Here are a few ideas to balance out your breakfast:

  • Try a smoothie with all the food groups: If you usually just have a fruit smoothie, try adding frozen spinach or kale, ½ an avocado or 1 tablespoon of nut butter
  • Enjoy a tofu scramble with veggies for breakfast
  • Consider having a side of beans with your breakfast
  • Eat a handful of nuts
  • Sprinkle seeds and berries on your oatmeal
  • Swap regular toast for sweet potato toast. Here are some instructions on how to make sweet potato toast
Balancing Snacks

When it comes to creating balanced snacks, think of the phrase, “Produce + Protein.” This means have a fruit or a vegetable plus some plant protein.
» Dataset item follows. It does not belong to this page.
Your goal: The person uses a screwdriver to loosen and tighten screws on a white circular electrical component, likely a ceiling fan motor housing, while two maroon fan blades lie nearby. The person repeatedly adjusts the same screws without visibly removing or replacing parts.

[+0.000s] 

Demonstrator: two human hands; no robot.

Doing this will help your snack keep you feeling more satiated. Here are some examples:

  • Carrots and hummus
  • Leftover tofu scramble with veggies
  • Celery and peanut butter
  • Grapes and almonds
  • Roasted chickpeas and blueberries
Weekly Challenge 

That does it for this week! It is my hope that you have learned some tricks to help balance out your meals and snacks. This week, I want to challenge you to try and include vegetables with your breakfast three times during the week. Another challenge is to swap three of your snacks (whatever that might be) for a handful of nuts instead. These are just a few simple steps to start balancing out your meals.